Como todos los años, procuro despertarme a tiempo para estar frente al televisor a las ocho en punto, cuando se abre el portón del corral de los toros del encierro.

No es que yo sea muy taurino (tampoco antitaurino, por lo que los vigentes movimientos prohibitivos me parecen una muestra patente de nuestra soterrada intolerancia) pero me interesa contemplar esa vibrante demostración de carácter y de riesgo que coloca el deseo de superación en el hombre por encima del miedo y, aún, del sentido común.

Este año hemos asistido al relevo del comentarista de la retransmisión después de que Javier Solano nos hubiera deleitado en tantas ocasiones con los profundos conocimientos de la fiesta que poseía y su equilibrado sentido narrativo.

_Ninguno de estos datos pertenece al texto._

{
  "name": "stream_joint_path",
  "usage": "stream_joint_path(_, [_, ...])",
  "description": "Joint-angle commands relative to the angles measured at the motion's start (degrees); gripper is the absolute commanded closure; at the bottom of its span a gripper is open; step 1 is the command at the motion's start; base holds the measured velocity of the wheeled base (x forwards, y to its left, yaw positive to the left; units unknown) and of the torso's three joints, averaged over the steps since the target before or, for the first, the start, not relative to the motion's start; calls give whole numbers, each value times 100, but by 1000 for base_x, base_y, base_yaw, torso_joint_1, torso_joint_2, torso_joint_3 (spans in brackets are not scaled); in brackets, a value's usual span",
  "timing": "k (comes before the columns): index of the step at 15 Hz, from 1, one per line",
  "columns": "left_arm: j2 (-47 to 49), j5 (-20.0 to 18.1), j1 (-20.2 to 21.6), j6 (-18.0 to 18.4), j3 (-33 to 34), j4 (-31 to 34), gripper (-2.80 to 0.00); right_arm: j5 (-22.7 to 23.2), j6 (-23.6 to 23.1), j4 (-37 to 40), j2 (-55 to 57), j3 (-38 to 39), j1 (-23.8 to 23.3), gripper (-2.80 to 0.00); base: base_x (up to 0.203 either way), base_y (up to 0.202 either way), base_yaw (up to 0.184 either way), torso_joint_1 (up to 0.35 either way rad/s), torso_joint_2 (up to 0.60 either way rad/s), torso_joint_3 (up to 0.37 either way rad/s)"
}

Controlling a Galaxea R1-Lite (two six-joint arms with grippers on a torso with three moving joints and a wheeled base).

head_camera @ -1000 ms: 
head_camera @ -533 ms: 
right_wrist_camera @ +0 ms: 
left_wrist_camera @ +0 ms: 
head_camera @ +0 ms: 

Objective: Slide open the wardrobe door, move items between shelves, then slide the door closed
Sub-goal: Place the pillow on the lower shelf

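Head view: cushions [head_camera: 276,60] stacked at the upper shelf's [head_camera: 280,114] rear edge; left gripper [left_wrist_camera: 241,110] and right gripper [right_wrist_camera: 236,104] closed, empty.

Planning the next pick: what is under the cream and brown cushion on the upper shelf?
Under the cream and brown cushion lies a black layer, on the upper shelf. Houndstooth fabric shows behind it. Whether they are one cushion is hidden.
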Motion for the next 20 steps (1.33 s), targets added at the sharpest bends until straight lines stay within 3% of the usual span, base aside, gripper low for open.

Sin embargo, algo nos hacía sentir que en la retransmisión faltaban otras imágenes, que recibíamos un encierro incompleto y no sabíamos por qué.

Hasta que al repasar las páginas del archivo de la memoria lo vimos con claridad: nos faltaba la publicidad. Eran aquellos anuncios de la televisión, a mayor gloria de Navarra, que alcanzábamos a ver sólo en estos reportajes y que, año tras año, habían formado un bloque homogéneo integrado perfectamente en el encierro.

El mozo que ha olvidado el pañuelico y lo recibe desde el balcón, el ilustre catador bigotudo que se deleita todos los Sanfermines con el sabroso espárrago de Navarra o el surrealista toro de Kukuxumusu que salía de las sábanas para perseguir al marido eran imágenes inefables, entrañables, válidas por sí mismas, tan ajenas a la propia publicidad que ya nadie se acuerda de lo que pretendían promocionar.

Ya ven. Nunca hay una decisión unánime ni redonda. Tanto aplauso para la televisión que prescindió de los anuncios y, por San Fermín, los estamos añorando.